[Opening Material for the task section]

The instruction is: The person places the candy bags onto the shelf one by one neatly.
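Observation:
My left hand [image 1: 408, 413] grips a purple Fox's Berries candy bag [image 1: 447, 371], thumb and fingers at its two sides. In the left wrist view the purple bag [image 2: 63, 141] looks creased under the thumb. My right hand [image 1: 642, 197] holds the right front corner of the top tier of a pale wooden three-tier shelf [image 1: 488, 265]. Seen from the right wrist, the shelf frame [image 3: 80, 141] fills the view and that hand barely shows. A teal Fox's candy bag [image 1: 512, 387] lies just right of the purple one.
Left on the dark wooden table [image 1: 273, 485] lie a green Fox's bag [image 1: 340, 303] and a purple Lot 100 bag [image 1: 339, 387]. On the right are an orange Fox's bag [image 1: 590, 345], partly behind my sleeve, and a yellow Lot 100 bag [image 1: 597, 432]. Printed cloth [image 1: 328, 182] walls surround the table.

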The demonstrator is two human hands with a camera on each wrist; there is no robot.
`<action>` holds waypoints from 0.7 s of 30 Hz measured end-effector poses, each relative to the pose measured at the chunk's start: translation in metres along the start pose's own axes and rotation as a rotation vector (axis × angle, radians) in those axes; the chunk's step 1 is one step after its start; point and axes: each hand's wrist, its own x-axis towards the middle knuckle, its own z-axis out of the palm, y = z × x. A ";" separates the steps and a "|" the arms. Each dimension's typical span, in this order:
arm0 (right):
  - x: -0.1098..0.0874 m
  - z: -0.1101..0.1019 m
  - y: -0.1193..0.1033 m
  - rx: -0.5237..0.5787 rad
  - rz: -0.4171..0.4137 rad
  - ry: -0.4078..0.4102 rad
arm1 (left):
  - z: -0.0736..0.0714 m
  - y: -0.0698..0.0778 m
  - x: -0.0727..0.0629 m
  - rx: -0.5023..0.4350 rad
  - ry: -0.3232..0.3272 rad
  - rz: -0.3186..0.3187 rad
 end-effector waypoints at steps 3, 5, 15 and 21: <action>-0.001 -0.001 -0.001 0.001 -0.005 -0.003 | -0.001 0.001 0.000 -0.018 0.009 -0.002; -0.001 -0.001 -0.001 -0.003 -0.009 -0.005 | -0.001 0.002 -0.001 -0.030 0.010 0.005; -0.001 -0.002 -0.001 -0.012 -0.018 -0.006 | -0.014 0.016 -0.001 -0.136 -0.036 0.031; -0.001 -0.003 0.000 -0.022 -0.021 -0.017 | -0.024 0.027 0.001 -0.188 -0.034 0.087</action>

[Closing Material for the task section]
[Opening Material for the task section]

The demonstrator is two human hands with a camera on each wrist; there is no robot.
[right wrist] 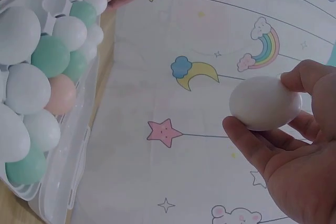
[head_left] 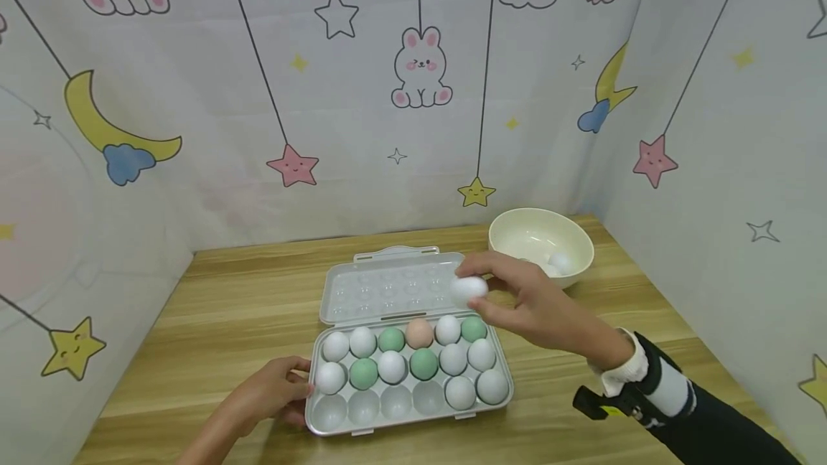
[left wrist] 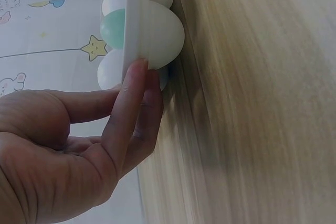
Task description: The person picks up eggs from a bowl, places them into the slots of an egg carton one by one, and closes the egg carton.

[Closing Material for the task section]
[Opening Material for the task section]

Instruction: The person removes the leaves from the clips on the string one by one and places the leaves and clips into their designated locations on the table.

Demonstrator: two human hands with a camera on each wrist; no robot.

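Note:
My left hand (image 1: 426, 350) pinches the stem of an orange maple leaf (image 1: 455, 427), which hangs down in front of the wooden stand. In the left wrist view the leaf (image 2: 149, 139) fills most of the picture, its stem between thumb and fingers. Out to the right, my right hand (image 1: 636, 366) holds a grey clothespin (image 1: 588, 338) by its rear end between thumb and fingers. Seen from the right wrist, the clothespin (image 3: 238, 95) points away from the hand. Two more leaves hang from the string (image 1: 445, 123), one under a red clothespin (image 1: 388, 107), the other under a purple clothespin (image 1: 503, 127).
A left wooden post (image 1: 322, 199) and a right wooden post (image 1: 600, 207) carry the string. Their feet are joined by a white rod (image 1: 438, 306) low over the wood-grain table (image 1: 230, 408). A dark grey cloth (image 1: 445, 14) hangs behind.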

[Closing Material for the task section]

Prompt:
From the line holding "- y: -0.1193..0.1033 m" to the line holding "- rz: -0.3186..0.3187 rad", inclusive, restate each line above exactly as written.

Answer to the exercise:
  - y: -0.1193..0.1033 m
  - rx: -0.5237..0.5787 rad
  - rz: -0.4171..0.4137 rad
  - ry: -0.4078..0.4102 rad
arm1 (left):
  - z: -0.0736..0.0714 m
  - y: -0.0698..0.0778 m
  - x: -0.0727..0.0629 m
  - rx: -0.5023..0.4350 rad
  - ry: -0.3232..0.3272 rad
  - rz: -0.3186..0.3187 rad

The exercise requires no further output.